When compared with storage software, database management system, data integration/quality, business intelligence or supply chain management, Gartner explains, big data affects infrastructure and middleware the most.
Gartner also notes that big data, however, is not just one significant market, but many.
“Despite the hype, big data is not a distinct, stand-alone market, it but represents an industrywide market force which must be addressed in products, practices and solution delivery,” said Mark Beyer, research vice president at Gartner.
“In 2011, big data formed a new driver in almost every category of IT spending. However, through 2018, big data requirements will gradually evolve from differentiation to ‘table stakes’ in information management practices and technology.
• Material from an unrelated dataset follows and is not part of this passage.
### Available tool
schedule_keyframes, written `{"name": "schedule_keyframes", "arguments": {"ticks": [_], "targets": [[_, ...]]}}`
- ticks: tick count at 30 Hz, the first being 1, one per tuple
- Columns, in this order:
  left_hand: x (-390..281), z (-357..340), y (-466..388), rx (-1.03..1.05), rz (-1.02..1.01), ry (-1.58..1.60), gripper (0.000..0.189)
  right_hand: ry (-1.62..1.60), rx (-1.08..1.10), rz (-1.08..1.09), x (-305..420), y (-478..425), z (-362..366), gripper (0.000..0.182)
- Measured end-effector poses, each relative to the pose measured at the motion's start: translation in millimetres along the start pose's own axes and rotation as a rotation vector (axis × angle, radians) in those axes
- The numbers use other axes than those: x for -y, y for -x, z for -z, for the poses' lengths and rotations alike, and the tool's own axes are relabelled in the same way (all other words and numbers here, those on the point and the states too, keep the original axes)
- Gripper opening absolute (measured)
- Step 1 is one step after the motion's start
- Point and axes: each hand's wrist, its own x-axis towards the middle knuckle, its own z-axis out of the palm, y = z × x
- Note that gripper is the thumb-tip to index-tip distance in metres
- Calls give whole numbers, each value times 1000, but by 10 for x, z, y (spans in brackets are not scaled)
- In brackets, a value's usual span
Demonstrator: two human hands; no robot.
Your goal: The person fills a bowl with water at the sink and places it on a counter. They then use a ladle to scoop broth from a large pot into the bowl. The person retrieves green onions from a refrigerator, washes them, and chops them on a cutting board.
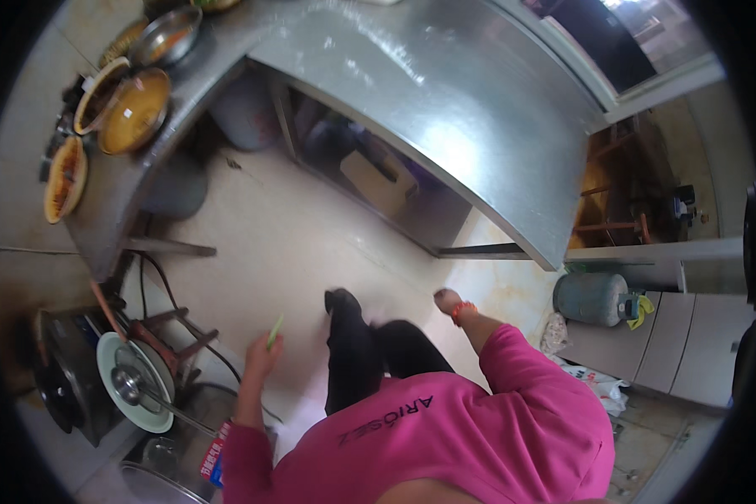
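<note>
My left hand (262,358) is shut on a slim light-green object (276,331), which sticks up past the fingers and is too blurred to name more exactly. The hand hangs above the floor, to the left of my legs. Out to the right, my right hand (446,301) hangs low over the floor, apart from the steel table. A red beaded bracelet (463,311) circles that wrist. The fingers look curled and dark at the tips, and whether anything is inside them does not show.
A stainless-steel table (403,94) spans the front. Bowls, among them a steel bowl (135,113), line the left counter. Lower left are a pale basin (107,372) with a ladle (126,384) and a wooden stool (164,334). At right lies a gas cylinder (589,298).
</note>
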Motion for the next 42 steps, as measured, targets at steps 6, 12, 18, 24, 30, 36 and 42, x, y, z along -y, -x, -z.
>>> {"name": "schedule_keyframes", "arguments": {"ticks": [6,12,18,24,30,36,42], "targets": [[-403,-355,-2081,-161,-319,-56,23,2,-60,37,259,-1997,-6,29],[-631,-1316,-3951,-168,-331,119,21,-141,-92,102,78,-3984,-138,35],[-226,-3022,-4858,112,-313,61,25,-91,-311,237,15,-5391,-196,53],[0,-4280,-5056,241,-99,290,35,51,-112,-60,90,-5954,-307,38],[198,-5307,-5382,180,-120,459,40,182,-421,579,-857,-5490,-525,35],[-207,-4773,-5544,242,620,935,49,63,-54,217,-502,-5329,-955,37],[-92,-3985,-4997,81,230,737,43,15,8,-26,542,-4808,-663,59]]}}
By 2020, big data features and functionality will be non-differentiating and routinely expected from traditional enterprise vendors and part of their product offerings,” said Beyer.
According to Gartner, it wasn’t until the end of the last decade that big data opportunities emerged and saw a “dramatic increase in computing technology capacity.” Gartner explains this was due to “several advances in different IT categories” aligning in a short period.
In addition, Gartner notes that this new capacity plus high demands for analysis of “dark data,” social networks data and operational technology (or machine data), “created an environment highly conducive to rapid innovation.”
Gartner expects that by 2015, big data will be an embedded form in company’s architectures and practices.
By the beginning of 2018, the research firm notes that big data solutions will offer “increasingly less of a distinct advantage over traditional solutions that have incorporated new features and functions to support greater agility when addressing volume, variety and velocity.”
Nevertheless, don’t expect big data solutions to disappear any time soon. According to Gartner, “big data solutions will persist as leading organizations will have incorporated the design principles and acquired the skills necessary to address big data concerns as routine flexibility.”
“Because big data’s effects are pervasive, big data will evolve to become a standardized requirement in leading information architectural practices, forcing older practices and technology into early adolescence,” said Beyer. “As a result, big data will once again become ‘just data’ by 2020 and architectural approaches, infrastructure and hardware/software that does not adapt to this ‘new normal’ will be retired.”
Beyer’s warns companies that if they resist this change, they will “suffer severe economic impacts.”